▸ **What you have to do**: Copy the first line of the material below and every later line through the line containing "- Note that", without any other output.

▸ **Provided information**:
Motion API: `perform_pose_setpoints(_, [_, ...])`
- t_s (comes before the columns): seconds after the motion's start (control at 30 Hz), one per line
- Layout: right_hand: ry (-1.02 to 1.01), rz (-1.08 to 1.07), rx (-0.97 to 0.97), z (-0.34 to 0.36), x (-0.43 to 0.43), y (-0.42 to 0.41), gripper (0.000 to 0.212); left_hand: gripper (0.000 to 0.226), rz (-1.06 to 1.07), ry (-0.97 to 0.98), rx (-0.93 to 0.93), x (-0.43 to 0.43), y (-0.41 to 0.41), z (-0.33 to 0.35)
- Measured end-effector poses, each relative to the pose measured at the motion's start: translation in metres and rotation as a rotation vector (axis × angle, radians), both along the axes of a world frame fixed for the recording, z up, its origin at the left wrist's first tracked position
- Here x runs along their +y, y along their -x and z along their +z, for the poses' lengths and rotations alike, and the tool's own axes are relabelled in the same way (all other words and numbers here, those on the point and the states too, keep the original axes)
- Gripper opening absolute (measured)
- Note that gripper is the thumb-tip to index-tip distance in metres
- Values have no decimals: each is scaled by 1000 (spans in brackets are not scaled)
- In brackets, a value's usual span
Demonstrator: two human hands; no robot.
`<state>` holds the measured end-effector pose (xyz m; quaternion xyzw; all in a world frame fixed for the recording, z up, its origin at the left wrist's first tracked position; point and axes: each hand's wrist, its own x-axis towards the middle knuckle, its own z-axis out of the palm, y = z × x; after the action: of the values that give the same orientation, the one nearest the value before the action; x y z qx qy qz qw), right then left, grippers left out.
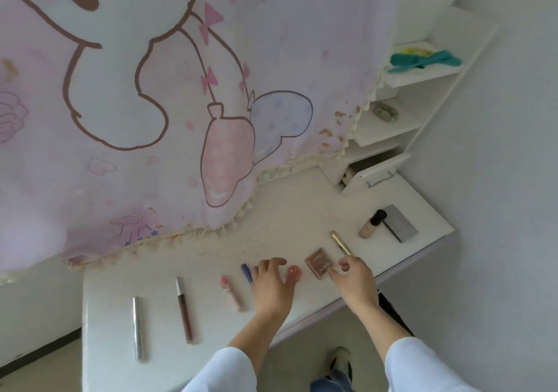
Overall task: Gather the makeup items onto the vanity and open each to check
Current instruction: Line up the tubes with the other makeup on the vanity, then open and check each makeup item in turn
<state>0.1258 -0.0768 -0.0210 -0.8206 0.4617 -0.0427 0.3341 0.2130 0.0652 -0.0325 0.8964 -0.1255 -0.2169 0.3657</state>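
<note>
On the tabletop [211, 256] lie a silver tube [139, 328], gloss [184, 310], pink tube [232, 293] and blue pen [247, 272]. The left hand [271, 283], fingers spread, sits between the pen and a compact [293, 272]. The right hand [351, 280] pinches the palette [319, 262] by its edge.

Five tubes [139, 328], two compacts [319, 262], one bottle [372, 224], one palette [400, 222].
</note>
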Motion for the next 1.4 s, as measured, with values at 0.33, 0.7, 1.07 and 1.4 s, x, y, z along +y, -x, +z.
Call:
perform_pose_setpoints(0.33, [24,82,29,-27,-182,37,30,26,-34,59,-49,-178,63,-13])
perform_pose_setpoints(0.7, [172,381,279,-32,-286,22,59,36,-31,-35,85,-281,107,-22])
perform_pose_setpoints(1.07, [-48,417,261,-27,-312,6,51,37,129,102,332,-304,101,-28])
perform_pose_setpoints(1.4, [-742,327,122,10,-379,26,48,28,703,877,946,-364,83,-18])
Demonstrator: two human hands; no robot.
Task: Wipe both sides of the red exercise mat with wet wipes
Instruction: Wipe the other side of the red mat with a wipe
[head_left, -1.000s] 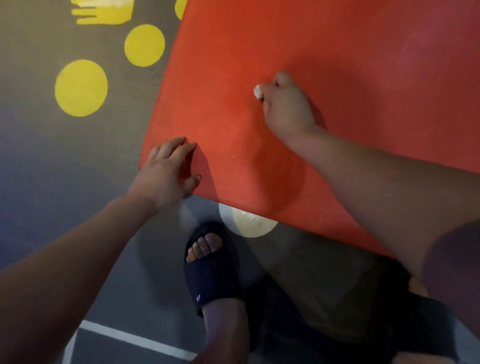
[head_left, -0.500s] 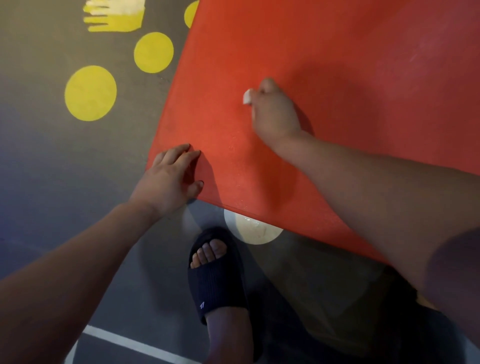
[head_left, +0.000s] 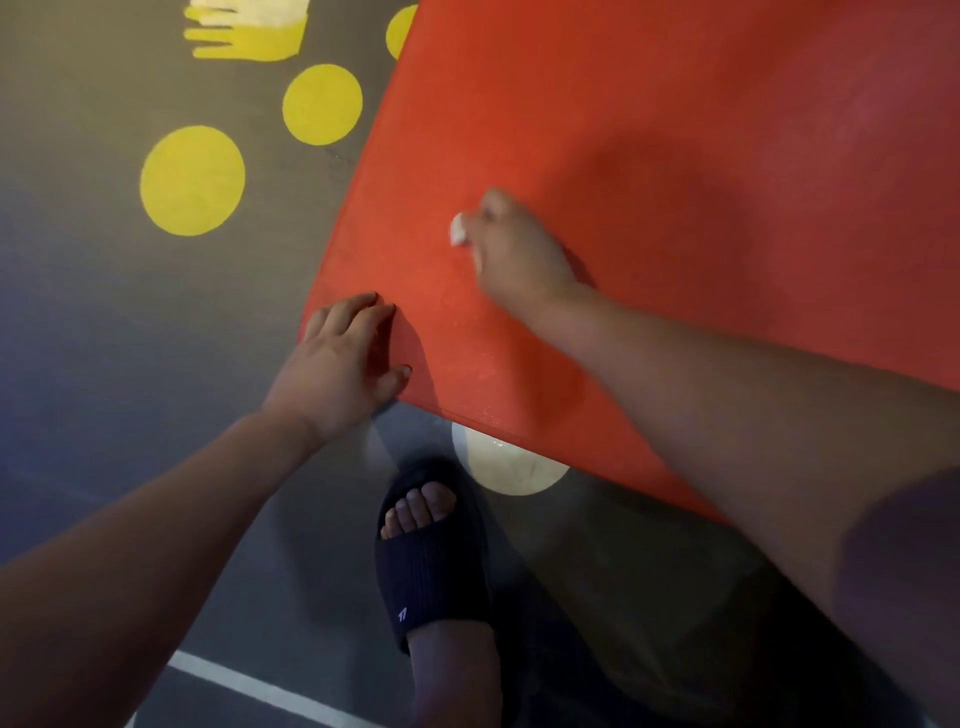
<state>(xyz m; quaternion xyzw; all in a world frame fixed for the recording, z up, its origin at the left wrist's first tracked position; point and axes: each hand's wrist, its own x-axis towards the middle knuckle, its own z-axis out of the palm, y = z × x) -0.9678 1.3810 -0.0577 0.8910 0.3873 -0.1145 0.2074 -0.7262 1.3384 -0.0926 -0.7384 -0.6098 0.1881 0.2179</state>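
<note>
Your right hand (head_left: 519, 257) is curled tight around a bunched white wet wipe (head_left: 457, 229), holding it against the red exercise mat (head_left: 701, 130), which lies on the grey floor (head_left: 104, 338). Your left hand (head_left: 343, 364) rests flat, fingers straight, on the mat's near corner, near your black slide sandal (head_left: 431, 571).

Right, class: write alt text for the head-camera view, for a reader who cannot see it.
A person's right hand presses a bunched white wet wipe onto a red exercise mat while the left hand lies flat on its near corner. Around it are a dark floor with yellow circles and a foot in a dark slide sandal.
</note>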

▸ **Final answer**:
Motion API: `perform_pose_setpoints(_, [_, ...])`
- t_s (comes before the columns): seconds after the motion's start (control at 30 Hz), one per line
- Layout: right_hand: ry (-1.02 to 1.01), rz (-1.08 to 1.07), rx (-0.97 to 0.97), z (-0.34 to 0.36), x (-0.43 to 0.43), y (-0.42 to 0.41), gripper (0.000 to 0.212); left_hand: gripper (0.000 to 0.226), rz (-1.06 to 1.07), ry (-0.97 to 0.98), rx (-0.93 to 0.93), x (-0.43 to 0.43), y (-0.41 to 0.41), z (-0.33 to 0.35)
- Measured end-effector poses, each relative to the pose measured at the motion's start: translation in metres and rotation as a rotation vector (axis × angle, radians), both along the axes of a world frame fixed for the recording, z up, its origin at the left wrist's first tracked position
- Here x runs along their +y, y along their -x and z along their +z, for the poses' lengths and rotations alike, and the tool's own axes are relabelled in the same way (all other words and numbers here, those on the point and the states too, keep the original axes)
- Gripper opening absolute (measured)
- Note that gripper is the thumb-tip to index-tip distance in metres

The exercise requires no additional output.